Dentro de Gloria misteriosos sones murmuraban: -«¡Oh alma; pronto en ti será de día!».

De repente alzó los ojos y tuvo miedo. Miró a las bóvedas del templo y violas oscuras, a pesar de ser las cinco de la tarde. La arquitectura de la vetusta iglesia, obra románica del duodécimo siglo, estaba toda cubierta profanamente por una capa de yeso, bajo la cual las emblemáticas figurillas de los capiteles y de las archivoltas apenas tenían forma. Parecían tiritar de frío arrebujadas en gruesos mantos blancos. Muchos arcos ojivos o peraltados habían perdido, con el paso de tantos y tan pesados años, su original curva y estaban desfigurados; muchas ventanas desquiciadas hacían muecas; muchas columnas habían dejado de ser verticales; paredes había que se inclinaban con ceremoniosa reverencia. El conjunto estético de tal fábrica era triste.

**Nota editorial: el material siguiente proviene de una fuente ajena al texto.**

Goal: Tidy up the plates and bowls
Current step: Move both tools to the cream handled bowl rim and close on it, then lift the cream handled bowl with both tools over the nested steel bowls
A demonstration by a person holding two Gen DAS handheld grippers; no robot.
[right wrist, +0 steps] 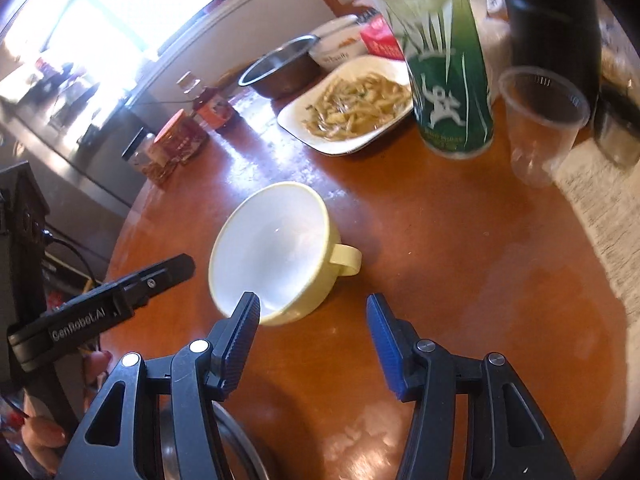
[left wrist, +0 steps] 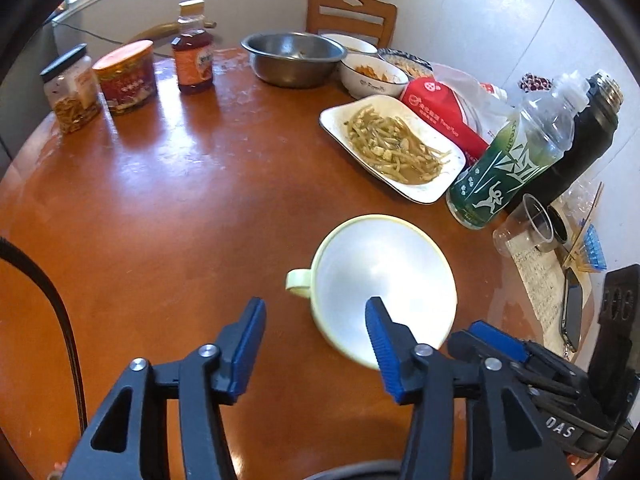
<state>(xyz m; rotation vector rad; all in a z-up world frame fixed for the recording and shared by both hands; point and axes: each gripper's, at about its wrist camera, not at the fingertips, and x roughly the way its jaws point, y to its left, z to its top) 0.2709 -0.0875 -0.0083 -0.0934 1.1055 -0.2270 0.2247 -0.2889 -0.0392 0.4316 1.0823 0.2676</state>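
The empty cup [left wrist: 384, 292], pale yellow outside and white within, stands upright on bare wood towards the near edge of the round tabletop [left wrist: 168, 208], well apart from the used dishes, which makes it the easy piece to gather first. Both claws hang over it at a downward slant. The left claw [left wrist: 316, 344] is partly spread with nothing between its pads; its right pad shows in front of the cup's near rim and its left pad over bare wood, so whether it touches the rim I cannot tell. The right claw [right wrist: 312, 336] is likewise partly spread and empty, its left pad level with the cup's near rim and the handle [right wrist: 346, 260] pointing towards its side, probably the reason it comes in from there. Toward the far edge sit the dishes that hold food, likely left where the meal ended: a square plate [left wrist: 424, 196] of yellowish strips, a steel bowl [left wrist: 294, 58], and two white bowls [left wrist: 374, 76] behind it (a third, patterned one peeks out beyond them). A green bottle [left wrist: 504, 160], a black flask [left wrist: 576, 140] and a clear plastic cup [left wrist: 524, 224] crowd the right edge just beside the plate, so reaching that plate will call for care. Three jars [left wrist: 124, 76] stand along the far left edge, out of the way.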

Gloria, sobrecogida por secreto espanto, se levantó. En el mismo instante un fragor horrísono retumbó allá arriba sobre el tejado, y la Abadía gimió en los atléticos brazos del suelo. Por las abiertas ojivas entraron ráfagas violentas que recorrieron las bóvedas cantando con atronadores bramidos, y dieron vuelta a toda la iglesia, rozando los bancos, difundiendo el polvo de los altares, agitando los pomposos vestidos de las imágenes. Derribaron una lámpara, que rompió al caer la urna o sepulcro de cristal en que estaba el Señor difunto. Azotaron con un ramo de flores de trapo el rostro de San José, y le arrancaron la espada de la mano a San Miguel, arrojándola dentro de un confesonario. Dieron vueltas alrededor del órgano, haciendo murmurar a los tubos, y volvieron las hojas del libro de coro, como si febril mano de un lector invisible las repasara. Besaron la frente de Gloria y escaparon después por las puertas, cerrándolas con golpe tan violento, que estas perdieron la mitad de sus podridas tablas.

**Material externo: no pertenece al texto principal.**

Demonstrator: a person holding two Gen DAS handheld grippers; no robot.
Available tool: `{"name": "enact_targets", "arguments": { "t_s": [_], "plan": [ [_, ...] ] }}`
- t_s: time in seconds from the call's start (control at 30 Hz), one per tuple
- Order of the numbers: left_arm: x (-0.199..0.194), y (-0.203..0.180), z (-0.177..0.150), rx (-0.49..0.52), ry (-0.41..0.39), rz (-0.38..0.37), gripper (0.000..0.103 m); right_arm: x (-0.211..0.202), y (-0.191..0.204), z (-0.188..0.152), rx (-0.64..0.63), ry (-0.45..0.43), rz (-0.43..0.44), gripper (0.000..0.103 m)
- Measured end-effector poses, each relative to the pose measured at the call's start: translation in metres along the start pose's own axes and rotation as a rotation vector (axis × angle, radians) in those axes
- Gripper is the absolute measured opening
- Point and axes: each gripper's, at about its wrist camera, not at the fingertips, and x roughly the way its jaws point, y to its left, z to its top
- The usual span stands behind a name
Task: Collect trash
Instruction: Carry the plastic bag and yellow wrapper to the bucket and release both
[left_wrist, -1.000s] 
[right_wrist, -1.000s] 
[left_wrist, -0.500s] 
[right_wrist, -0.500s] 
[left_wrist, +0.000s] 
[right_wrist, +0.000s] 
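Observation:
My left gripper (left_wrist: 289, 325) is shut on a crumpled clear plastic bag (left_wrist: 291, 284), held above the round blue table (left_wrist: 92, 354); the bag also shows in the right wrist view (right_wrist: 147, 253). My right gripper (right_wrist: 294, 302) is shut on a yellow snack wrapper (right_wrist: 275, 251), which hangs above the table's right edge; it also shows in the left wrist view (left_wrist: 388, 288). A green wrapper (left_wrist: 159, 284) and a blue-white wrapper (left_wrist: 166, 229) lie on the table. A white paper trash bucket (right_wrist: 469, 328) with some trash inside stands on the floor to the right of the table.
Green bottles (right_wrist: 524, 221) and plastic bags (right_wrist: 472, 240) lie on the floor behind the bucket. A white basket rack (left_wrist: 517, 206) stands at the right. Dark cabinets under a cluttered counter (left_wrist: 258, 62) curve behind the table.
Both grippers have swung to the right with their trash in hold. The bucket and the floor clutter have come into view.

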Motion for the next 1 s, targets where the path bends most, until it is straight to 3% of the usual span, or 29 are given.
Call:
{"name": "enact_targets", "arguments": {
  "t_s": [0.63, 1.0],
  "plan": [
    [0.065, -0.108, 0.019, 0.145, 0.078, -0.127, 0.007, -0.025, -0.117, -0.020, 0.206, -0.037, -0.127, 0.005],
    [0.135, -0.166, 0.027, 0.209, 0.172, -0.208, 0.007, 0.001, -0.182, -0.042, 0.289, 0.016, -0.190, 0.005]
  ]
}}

La señorita de Lantigua tuvo miedo, vio la iglesia casi completamente a oscuras y sin alma viviente. Al salir de su capilla, creyó sentir pasos, corrió y alguien corría tras ella. Indudablemente oía pisadas y una voz diciendo: -«Espera; soy yo, soy yo que he llegado».

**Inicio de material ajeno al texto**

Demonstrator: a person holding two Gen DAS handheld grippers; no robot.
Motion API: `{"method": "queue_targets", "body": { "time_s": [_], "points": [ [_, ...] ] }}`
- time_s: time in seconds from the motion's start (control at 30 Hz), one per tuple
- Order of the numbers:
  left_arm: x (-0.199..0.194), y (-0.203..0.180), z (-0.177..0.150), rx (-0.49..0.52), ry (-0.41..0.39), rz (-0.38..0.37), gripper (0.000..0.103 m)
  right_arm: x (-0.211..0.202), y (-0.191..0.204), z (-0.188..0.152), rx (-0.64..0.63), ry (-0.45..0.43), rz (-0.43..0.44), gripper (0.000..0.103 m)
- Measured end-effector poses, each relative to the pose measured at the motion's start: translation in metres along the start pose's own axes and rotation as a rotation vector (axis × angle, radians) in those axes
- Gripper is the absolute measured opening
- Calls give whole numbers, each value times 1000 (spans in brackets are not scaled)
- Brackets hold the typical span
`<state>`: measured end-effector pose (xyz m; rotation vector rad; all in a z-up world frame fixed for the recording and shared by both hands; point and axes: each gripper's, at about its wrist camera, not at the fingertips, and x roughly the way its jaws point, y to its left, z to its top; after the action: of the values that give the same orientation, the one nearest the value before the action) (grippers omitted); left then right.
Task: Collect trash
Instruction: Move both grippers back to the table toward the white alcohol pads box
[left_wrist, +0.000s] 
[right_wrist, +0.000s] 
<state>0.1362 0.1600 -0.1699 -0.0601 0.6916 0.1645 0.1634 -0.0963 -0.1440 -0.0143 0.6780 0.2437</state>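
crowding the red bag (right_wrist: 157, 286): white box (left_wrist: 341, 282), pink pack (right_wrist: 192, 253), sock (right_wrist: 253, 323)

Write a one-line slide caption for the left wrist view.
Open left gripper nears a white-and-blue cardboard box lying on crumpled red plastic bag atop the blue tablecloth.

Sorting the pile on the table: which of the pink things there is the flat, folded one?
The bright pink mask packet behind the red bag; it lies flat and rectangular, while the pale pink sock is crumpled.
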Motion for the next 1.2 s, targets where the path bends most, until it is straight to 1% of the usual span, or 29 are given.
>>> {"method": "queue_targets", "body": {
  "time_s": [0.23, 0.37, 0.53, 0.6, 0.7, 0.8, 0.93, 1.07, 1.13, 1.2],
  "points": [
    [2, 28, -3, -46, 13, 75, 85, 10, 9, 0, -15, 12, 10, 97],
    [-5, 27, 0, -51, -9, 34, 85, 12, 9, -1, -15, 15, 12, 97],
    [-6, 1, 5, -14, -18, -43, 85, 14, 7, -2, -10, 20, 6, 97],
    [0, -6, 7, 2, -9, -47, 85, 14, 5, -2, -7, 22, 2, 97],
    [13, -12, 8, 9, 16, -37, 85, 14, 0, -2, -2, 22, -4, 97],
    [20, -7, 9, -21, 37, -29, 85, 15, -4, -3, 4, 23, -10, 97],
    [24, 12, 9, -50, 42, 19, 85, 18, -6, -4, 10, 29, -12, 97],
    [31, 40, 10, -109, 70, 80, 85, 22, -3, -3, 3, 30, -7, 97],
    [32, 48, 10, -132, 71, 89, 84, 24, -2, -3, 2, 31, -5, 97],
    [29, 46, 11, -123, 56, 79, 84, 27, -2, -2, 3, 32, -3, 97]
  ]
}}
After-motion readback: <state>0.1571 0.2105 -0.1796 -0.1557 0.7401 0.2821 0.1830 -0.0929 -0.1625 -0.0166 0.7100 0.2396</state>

Su terror aumentó, y con su terror el afán de huir. Pasaba de una capilla a otra... Casi estuvo a punto de pedir auxilio. Creyó ver los altares corriendo también y oír a los santos gritar: ¡socorro!... Detúvose al fin; trató de serenarse, mirando hacia atrás y a todos lados con observación atrevida que disipase las absurdas aprensiones. Pero no pudo tranquilizarse por completo, y su corazón se contraía recogiéndose como la sensitiva cuando la tocan. Gloria se sentía tocada por una mano invisible.

-¡Qué nerviosa estoy! -dijo tratando de sacudir el miedo.

Entonces sintió una alegre voz de muchacho, y vio que por la sacristía apareció corriendo uno de los hijos del sacristán.

-Sildo, Sildo -gritó Gloria-, ven acá.

-¡Ah!... La señorita Gloria -dijo el muchacho acudiendo a ella.

-Ven acá: dame la mano.

-Voy a cerrar las puertas, porque se ha metido un aire, que... ya, ya. ¿Quiere usted salir?

-No, parece que llueve mucho. Esperaré en la sacristía.

Poco después Sildo la guiaba a la sacristía.